### Directions
Transcribe the whole listing without a single picture.

-- Supplied data follows --

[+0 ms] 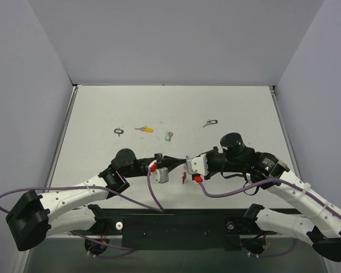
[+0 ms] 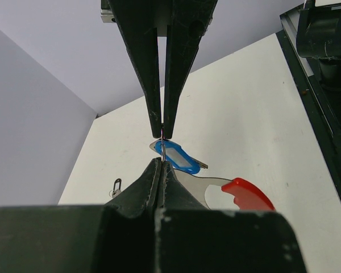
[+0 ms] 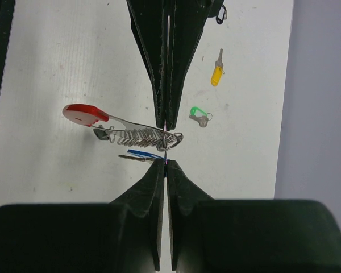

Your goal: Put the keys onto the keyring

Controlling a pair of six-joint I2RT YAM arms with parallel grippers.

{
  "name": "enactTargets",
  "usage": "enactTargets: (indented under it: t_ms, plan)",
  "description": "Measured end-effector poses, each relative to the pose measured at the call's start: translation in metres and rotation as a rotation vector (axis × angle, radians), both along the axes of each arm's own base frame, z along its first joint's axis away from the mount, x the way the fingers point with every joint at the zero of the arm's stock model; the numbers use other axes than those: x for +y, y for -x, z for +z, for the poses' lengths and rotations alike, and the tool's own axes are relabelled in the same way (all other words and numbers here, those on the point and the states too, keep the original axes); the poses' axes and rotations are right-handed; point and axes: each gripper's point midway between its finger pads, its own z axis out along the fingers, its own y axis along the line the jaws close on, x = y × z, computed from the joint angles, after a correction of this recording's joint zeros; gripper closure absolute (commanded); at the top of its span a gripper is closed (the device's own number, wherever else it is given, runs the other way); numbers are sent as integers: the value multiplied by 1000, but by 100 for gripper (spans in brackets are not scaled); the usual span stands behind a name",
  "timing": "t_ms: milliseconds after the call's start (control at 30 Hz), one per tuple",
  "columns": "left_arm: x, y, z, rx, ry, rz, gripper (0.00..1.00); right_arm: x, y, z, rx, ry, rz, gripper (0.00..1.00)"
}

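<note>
Both grippers meet low over the table's near middle. In the left wrist view my left gripper [image 2: 163, 149] is shut on a thin wire ring seen edge-on. Just behind it lie the blue-tagged key [image 2: 181, 158] and the keyring's red tag [image 2: 247, 193]. In the right wrist view my right gripper [image 3: 166, 142] is shut on the same ring of the keyring [image 3: 137, 135]. Its silver chain-like body runs left to the red tag [image 3: 82, 114], with the blue key [image 3: 139, 154] edge-on below. From above, the left gripper [image 1: 175, 160] and the right gripper [image 1: 187, 161] nearly touch.
Other keys lie farther back on the white table [image 1: 238, 108]: a yellow-tagged key [image 1: 145, 129], a green-tagged key [image 1: 169, 136] and a dark-tagged one [image 1: 209, 122]. A small black loop tag [image 1: 119, 131] rests at the left. Purple cables hang from both wrists.
</note>
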Motion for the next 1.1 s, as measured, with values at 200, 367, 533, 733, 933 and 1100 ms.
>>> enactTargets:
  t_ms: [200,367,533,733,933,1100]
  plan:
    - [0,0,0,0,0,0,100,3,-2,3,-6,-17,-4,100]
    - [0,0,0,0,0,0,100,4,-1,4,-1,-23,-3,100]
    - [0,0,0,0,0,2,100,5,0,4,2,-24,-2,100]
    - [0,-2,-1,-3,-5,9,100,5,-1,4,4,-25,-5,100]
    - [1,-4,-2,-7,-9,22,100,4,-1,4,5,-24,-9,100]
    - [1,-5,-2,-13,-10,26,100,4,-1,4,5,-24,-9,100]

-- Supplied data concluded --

### Completed task
[+0 ms] 
[+0 ms] 
[+0 ms] 

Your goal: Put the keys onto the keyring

Controlling a pair of six-joint I2RT YAM arms with parallel grippers.

{
  "name": "enactTargets",
  "usage": "enactTargets: (indented under it: t_ms, plan)",
  "description": "Measured end-effector poses, each relative to the pose measured at the call's start: translation in metres and rotation as a rotation vector (axis × angle, radians), both along the axes of each arm's own base frame, z along its first joint's axis away from the mount, x the way the fingers point with every joint at the zero of the arm's stock model; the numbers use other axes than those: x for +y, y for -x, z for +z, for the poses' lengths and rotations alike, and the tool's own axes are relabelled in the same way (all other words and numbers here, those on the point and the states too, keep the original axes); the poses' axes and rotations are right-handed; point and axes: each gripper's point midway between its finger pads, its own z axis out along the fingers, its own y axis along the line the jaws close on, x = y × z, computed from the joint angles, after a correction of this recording's joint zeros; gripper closure absolute (commanded); at the top of its span a gripper is closed (the device's own number, wherever else it is given, runs the other way); numbers are sent as integers: the value multiplied by 1000, but by 100 for gripper (spans in brackets are not scaled); the usual span stands behind a name",
  "timing": "t_ms: milliseconds after the call's start (control at 30 Hz), one per tuple",
  "columns": "left_arm: x, y, z, rx, ry, rz, gripper (0.00..1.00); right_arm: x, y, z, rx, ry, rz, gripper (0.00..1.00)"
}

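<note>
Both grippers meet low over the table's near middle. In the left wrist view my left gripper [image 2: 163, 149] is shut on a thin wire ring seen edge-on. Just behind it lie the blue-tagged key [image 2: 181, 158] and the keyring's red tag [image 2: 247, 193]. In the right wrist view my right gripper [image 3: 166, 142] is shut on the same ring of the keyring [image 3: 137, 135]. Its silver chain-like body runs left to the red tag [image 3: 82, 114], with the blue key [image 3: 139, 154] edge-on below. From above, the left gripper [image 1: 175, 160] and the right gripper [image 1: 187, 161] nearly touch.
Other keys lie farther back on the white table [image 1: 238, 108]: a yellow-tagged key [image 1: 145, 129], a green-tagged key [image 1: 169, 136] and a dark-tagged one [image 1: 209, 122]. A small black loop tag [image 1: 119, 131] rests at the left. Purple cables hang from both wrists.
</note>
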Motion for the next 1.1 s, as measured, with values at 200, 367, 533, 733, 933 and 1100 ms.
>>> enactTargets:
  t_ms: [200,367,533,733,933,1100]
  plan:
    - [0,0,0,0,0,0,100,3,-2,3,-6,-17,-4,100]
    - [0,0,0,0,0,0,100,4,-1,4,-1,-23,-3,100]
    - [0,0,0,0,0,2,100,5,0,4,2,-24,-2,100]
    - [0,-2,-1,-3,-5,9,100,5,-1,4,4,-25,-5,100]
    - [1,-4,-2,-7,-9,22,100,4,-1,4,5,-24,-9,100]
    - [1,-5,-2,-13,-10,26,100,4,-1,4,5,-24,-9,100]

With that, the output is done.